**REQUIRED WORK**
Look below for the line with "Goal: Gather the" and the line with "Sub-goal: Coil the". Copy exactly those two lines and every line between, but not the pictures.

+++ GIVEN RECORDS

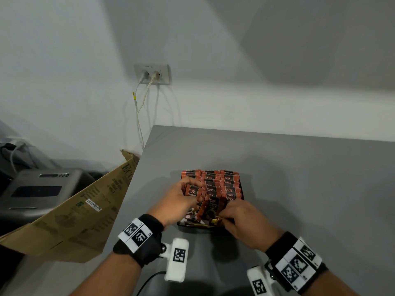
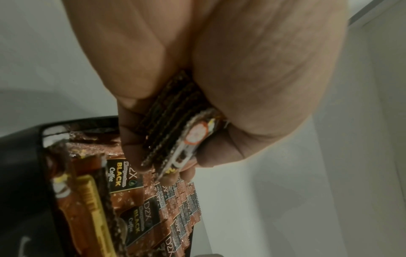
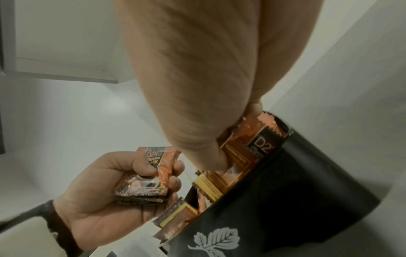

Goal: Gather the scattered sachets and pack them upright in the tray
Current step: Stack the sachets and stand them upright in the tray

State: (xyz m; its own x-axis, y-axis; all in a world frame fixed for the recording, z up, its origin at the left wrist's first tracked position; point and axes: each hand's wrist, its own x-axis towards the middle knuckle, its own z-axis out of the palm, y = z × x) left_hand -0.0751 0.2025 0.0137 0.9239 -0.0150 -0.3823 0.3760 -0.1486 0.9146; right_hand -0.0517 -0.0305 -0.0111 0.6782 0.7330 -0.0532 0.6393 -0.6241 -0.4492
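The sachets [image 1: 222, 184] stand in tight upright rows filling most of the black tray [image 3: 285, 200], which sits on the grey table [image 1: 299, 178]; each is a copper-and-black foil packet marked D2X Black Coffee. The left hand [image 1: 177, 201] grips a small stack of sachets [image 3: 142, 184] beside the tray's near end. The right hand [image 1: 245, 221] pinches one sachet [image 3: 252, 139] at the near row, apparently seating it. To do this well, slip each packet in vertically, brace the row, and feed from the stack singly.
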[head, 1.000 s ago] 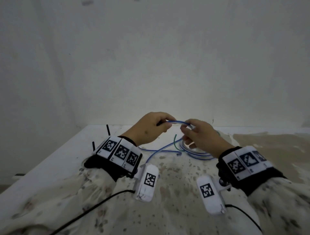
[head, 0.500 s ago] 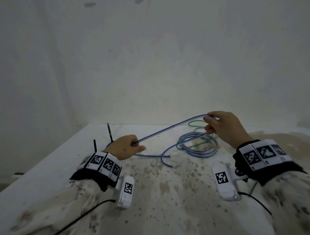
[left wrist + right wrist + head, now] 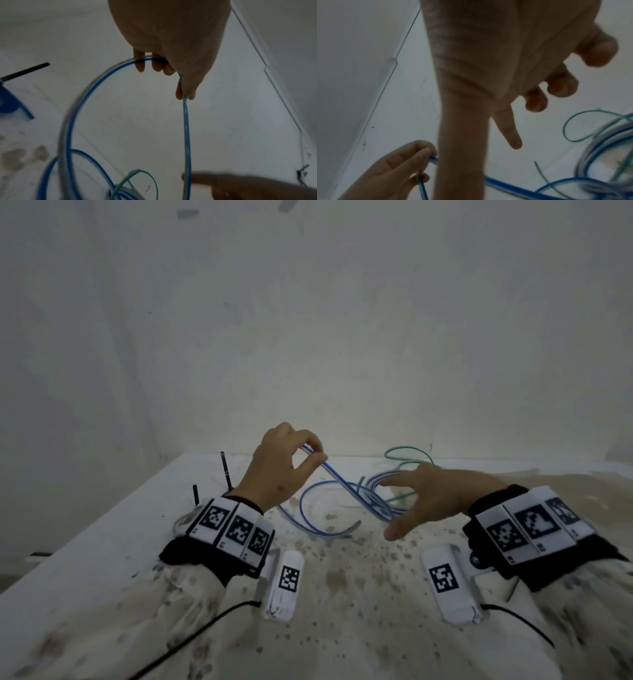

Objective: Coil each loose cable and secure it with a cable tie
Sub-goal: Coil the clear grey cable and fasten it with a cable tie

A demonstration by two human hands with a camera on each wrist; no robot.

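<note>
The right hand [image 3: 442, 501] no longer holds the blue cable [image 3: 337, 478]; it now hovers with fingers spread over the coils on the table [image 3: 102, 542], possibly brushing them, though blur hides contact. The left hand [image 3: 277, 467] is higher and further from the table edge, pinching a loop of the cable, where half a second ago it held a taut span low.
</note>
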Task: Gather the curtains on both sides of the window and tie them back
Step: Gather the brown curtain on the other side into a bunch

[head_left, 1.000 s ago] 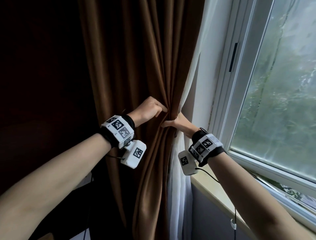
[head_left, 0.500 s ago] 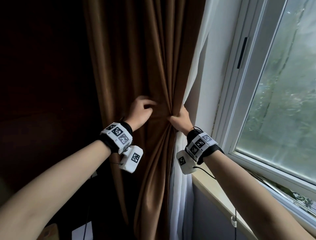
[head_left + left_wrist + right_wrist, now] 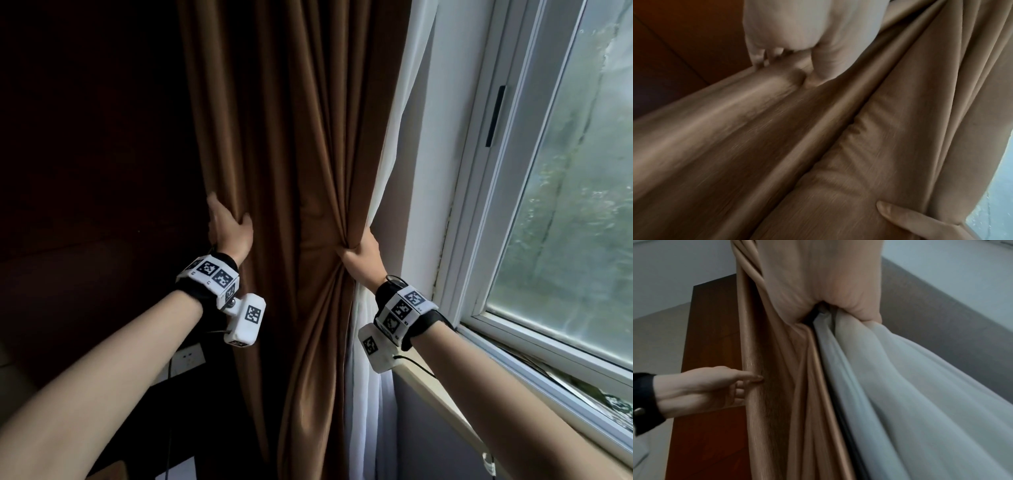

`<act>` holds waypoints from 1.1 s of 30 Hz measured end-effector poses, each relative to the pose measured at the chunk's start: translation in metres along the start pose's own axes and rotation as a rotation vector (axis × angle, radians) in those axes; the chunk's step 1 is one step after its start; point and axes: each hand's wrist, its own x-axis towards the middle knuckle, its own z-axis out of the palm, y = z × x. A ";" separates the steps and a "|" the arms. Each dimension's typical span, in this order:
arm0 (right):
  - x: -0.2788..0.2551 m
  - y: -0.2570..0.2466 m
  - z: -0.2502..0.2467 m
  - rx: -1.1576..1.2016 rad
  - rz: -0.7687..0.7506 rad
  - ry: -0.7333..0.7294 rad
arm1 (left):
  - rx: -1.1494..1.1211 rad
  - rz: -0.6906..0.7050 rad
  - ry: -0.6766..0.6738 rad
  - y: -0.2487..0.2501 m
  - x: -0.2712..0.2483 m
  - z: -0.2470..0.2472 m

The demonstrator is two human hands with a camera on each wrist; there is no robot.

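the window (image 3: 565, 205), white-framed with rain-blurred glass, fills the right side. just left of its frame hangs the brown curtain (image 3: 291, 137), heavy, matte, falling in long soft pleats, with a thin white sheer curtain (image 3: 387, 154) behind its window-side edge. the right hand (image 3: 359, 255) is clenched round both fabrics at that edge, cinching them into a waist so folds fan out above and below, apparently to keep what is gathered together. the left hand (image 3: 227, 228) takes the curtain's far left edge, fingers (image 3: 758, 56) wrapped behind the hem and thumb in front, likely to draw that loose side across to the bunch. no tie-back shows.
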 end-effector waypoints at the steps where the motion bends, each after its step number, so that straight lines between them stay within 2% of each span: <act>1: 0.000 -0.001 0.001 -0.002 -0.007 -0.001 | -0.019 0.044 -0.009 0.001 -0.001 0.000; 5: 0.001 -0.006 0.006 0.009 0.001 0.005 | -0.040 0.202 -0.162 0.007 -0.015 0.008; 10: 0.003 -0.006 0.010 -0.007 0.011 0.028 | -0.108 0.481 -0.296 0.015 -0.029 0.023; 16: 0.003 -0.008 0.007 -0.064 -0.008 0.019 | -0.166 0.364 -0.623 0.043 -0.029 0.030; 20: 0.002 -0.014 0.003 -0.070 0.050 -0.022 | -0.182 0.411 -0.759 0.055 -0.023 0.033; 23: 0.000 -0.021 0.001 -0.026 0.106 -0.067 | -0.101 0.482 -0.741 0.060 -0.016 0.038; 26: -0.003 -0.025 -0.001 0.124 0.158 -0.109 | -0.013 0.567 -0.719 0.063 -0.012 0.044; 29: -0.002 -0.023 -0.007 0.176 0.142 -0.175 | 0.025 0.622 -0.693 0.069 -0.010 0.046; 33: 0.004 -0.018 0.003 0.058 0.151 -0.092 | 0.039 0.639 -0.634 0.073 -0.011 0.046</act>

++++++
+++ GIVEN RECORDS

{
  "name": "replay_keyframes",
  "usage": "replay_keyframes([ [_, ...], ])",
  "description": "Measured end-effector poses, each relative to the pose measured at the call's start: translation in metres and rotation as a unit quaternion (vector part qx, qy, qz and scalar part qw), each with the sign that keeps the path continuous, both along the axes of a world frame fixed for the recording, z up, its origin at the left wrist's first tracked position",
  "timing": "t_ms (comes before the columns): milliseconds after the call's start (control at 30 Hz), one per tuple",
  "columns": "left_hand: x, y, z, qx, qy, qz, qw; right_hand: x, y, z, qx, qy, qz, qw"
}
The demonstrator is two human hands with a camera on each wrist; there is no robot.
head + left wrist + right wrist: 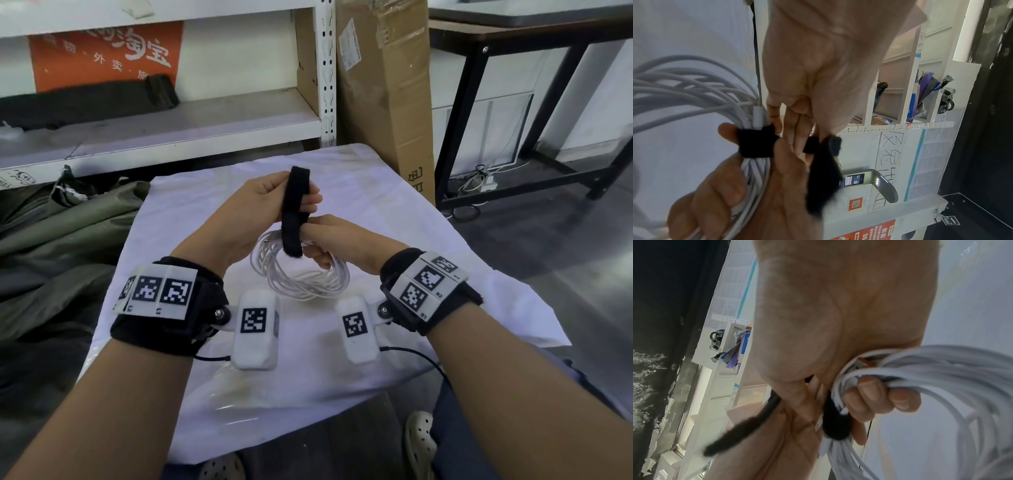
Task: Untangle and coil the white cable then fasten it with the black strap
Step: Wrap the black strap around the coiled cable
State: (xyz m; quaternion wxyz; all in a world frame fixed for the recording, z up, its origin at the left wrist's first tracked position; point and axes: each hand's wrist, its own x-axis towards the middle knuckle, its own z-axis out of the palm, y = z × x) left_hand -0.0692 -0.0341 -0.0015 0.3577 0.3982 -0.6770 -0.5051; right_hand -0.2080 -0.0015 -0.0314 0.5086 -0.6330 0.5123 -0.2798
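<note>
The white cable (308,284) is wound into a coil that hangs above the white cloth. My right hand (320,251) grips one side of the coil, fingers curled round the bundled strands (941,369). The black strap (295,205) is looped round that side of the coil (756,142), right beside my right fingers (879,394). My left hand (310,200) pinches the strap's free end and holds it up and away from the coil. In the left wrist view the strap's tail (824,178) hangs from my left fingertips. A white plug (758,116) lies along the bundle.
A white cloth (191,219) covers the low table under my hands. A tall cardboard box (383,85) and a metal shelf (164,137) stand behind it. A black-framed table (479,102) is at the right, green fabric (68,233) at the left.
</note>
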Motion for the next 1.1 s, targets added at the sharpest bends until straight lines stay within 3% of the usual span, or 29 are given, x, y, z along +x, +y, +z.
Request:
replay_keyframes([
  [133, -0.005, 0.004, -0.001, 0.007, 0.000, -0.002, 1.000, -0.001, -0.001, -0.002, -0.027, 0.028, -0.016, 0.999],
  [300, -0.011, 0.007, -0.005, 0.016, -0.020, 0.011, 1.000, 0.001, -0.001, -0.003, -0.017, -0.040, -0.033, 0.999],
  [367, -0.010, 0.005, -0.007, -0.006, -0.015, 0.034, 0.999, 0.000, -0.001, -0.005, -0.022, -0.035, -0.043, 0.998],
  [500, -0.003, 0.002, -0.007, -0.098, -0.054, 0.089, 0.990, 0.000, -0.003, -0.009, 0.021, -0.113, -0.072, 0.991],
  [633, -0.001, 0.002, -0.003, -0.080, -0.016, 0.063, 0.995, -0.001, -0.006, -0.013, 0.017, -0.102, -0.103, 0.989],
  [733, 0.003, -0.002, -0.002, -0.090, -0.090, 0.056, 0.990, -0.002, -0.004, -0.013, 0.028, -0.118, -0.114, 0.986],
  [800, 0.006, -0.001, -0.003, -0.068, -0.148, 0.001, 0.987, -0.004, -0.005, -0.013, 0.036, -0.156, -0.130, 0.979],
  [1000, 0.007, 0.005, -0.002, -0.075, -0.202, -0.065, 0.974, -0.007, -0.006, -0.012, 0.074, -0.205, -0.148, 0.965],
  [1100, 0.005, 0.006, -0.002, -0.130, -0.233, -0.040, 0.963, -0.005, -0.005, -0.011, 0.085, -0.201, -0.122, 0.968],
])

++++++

**YOUR RESPONSE**
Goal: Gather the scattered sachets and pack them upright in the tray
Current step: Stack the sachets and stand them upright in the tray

State: (xyz m; its own x-axis, y-axis; all in a world frame fixed for the recording, z up, its origin at the left wrist's first tracked position; point and axes: each hand's wrist, its own x-axis towards the middle knuckle, its own z-axis out of the palm, y = z × x) left_hand -0.0751 0.2025 0.0137 0.9239 -0.0150 -0.3823 0.3760 -0.1486 0.9146; right_hand -0.0517 -0.0305 -0.0111 0.6782 0.7330 -0.0532 0.6393 -0.6241 -0.4492
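The sachets [image 1: 222, 184] stand in tight upright rows filling most of the black tray [image 3: 285, 200], which sits on the grey table [image 1: 299, 178]; each is a copper-and-black foil packet marked D2X Black Coffee. The left hand [image 1: 177, 201] grips a small stack of sachets [image 3: 142, 184] beside the tray's near end. The right hand [image 1: 245, 221] pinches one sachet [image 3: 252, 139] at the near row, apparently seating it. To do this well, slip each packet in vertically, brace the row, and feed from the stack singly.
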[head, 1.000 s ago] 
[head, 0.500 s ago] 
[left wrist + right wrist + head, now] 

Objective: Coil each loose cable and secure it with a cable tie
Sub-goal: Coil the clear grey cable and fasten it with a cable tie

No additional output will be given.